## Exercise
The lines from the start of the data through the line with "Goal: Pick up" are to be returned verbatim; all later lines are to be omitted.
START Provided data
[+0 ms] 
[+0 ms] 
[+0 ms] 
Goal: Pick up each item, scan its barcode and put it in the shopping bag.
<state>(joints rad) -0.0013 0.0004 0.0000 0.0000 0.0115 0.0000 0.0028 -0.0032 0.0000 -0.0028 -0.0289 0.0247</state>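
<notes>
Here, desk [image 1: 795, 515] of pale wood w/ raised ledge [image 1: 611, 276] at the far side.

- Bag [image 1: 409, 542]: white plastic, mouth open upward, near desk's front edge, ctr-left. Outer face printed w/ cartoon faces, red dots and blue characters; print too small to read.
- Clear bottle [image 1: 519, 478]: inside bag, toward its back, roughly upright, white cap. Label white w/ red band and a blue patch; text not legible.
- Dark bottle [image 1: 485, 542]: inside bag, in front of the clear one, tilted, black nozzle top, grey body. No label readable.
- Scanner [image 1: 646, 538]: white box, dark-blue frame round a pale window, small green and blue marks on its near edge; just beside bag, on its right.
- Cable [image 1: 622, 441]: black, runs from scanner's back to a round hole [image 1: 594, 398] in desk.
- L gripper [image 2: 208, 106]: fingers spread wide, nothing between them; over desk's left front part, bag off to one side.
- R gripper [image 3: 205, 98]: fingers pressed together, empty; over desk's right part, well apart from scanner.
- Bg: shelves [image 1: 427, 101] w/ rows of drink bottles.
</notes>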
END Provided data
## Exercise result
[+0 ms] 
[+0 ms] 
[+0 ms] 
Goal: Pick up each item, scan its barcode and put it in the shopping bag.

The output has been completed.